(WHAT IS EXPECTED)
Exactly the lines from the one that holds "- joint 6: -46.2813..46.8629" to the end of the data below: retype these and nothing else.

[GIVEN DATA]

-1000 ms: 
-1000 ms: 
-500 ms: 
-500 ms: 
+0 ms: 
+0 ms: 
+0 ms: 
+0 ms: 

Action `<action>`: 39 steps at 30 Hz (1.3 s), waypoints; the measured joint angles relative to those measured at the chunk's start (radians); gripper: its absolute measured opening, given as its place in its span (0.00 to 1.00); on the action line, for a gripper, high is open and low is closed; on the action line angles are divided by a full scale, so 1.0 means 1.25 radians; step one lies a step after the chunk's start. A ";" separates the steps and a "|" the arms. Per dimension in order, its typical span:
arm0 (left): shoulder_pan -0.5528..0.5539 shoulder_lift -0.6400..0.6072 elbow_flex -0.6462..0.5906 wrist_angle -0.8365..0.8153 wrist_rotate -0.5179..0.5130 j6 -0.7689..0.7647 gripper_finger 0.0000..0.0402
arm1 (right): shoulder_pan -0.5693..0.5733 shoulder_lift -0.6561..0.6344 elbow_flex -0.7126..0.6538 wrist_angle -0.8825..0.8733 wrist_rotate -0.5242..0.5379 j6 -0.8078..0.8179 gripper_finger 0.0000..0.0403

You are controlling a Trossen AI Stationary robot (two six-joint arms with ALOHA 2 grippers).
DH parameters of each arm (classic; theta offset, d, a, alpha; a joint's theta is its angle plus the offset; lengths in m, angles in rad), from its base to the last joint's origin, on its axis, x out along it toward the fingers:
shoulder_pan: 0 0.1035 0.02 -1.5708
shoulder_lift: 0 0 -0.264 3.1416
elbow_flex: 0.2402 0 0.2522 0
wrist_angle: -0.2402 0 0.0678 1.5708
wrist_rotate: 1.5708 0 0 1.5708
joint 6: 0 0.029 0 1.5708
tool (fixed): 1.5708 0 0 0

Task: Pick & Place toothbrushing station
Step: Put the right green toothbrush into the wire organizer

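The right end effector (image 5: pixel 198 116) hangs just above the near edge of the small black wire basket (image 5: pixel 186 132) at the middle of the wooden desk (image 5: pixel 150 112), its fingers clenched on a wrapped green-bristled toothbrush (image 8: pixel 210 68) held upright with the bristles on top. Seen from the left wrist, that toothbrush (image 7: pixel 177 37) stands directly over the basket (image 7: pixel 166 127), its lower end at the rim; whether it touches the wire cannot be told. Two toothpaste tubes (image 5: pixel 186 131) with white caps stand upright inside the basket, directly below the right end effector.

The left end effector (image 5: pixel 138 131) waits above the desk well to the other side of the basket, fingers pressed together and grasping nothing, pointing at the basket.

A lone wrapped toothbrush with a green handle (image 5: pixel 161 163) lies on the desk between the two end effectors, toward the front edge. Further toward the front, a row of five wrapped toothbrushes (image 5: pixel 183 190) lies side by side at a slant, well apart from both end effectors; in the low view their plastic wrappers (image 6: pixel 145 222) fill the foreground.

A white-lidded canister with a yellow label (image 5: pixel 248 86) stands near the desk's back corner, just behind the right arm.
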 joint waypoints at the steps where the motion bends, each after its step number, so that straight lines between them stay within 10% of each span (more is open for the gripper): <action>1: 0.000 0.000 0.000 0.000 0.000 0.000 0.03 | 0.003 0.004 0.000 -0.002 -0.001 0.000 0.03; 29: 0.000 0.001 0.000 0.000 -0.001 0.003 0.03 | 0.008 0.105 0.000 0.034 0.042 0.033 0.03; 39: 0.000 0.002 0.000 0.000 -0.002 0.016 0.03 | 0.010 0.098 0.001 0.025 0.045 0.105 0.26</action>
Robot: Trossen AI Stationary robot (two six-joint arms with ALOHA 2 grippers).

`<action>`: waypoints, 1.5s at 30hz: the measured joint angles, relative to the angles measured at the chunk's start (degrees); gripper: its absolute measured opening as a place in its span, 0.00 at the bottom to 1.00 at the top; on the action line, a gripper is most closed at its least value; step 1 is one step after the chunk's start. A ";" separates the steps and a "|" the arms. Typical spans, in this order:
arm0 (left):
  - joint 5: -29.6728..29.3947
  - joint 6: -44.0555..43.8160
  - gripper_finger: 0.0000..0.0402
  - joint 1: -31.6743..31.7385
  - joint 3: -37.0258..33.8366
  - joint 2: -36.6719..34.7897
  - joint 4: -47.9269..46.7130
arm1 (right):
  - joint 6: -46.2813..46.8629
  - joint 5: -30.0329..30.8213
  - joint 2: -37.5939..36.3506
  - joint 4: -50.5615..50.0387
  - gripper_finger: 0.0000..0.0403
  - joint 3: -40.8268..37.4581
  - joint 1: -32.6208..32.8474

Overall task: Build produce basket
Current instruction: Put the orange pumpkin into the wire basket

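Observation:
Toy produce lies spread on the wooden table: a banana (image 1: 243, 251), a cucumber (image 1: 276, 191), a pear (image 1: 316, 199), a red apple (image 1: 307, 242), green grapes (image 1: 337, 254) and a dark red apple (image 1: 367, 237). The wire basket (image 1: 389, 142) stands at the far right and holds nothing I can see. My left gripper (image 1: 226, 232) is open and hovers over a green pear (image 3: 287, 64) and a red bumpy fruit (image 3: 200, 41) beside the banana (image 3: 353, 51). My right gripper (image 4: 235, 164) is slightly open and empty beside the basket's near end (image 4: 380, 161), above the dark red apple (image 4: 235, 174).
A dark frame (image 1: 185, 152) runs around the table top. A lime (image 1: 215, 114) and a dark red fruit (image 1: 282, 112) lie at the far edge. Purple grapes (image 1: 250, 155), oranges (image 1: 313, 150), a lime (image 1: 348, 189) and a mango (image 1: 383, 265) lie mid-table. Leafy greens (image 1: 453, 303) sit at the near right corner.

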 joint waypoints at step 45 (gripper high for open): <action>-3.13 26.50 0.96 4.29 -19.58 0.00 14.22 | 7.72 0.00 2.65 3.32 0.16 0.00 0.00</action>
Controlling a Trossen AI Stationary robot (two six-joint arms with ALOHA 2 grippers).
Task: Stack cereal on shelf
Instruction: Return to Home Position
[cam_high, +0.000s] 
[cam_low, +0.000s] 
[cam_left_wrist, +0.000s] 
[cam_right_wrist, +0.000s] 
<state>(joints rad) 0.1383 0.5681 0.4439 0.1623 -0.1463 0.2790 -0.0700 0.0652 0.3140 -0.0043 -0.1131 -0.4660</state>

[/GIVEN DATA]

(ANSWER FOR THIS EXERCISE)
  - joint 6: -46.2813..46.8629
  - joint 5: -30.0329..30.8213
  - joint 2: -37.5939..36.3506
  - joint 4: -50.5615..50.0387
  - gripper_finger: 0.0000..0.0403
  - joint 3: -40.8268..37.4581
  - joint 1: -32.6208..32.8474

Overall task: Build produce basket
Current instruction: Put the orange pumpkin into the wire basket

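Observation:
Toy produce lies spread on the wooden table: a banana (image 1: 243, 251), a cucumber (image 1: 276, 191), a pear (image 1: 316, 199), a red apple (image 1: 307, 242), green grapes (image 1: 337, 254) and a dark red apple (image 1: 367, 237). The wire basket (image 1: 389, 142) stands at the far right and holds nothing I can see. My left gripper (image 1: 226, 232) is open and hovers over a green pear (image 3: 287, 64) and a red bumpy fruit (image 3: 200, 41) beside the banana (image 3: 353, 51). My right gripper (image 4: 235, 164) is slightly open and empty beside the basket's near end (image 4: 380, 161), above the dark red apple (image 4: 235, 174).
A dark frame (image 1: 185, 152) runs around the table top. A lime (image 1: 215, 114) and a dark red fruit (image 1: 282, 112) lie at the far edge. Purple grapes (image 1: 250, 155), oranges (image 1: 313, 150), a lime (image 1: 348, 189) and a mango (image 1: 383, 265) lie mid-table. Leafy greens (image 1: 453, 303) sit at the near right corner.
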
 joint waypoints at step 45 (gripper high for open): <action>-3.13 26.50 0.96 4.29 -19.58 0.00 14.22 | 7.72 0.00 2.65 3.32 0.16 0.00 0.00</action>
Controlling a Trossen AI Stationary robot (two six-joint arms with ALOHA 2 grippers).
Task: Stack cereal on shelf
Instruction: Return to Home Position
[cam_high, +0.000s] 
[cam_low, +0.000s] 
[cam_left_wrist, +0.000s] 
[cam_right_wrist, +0.000s] 
<state>(joints rad) 0.1383 0.5681 0.4439 0.1623 -0.1463 0.2790 -0.0700 0.0652 0.3140 -0.0043 -0.1131 -0.4660</state>

Nothing remains to be added to the answer.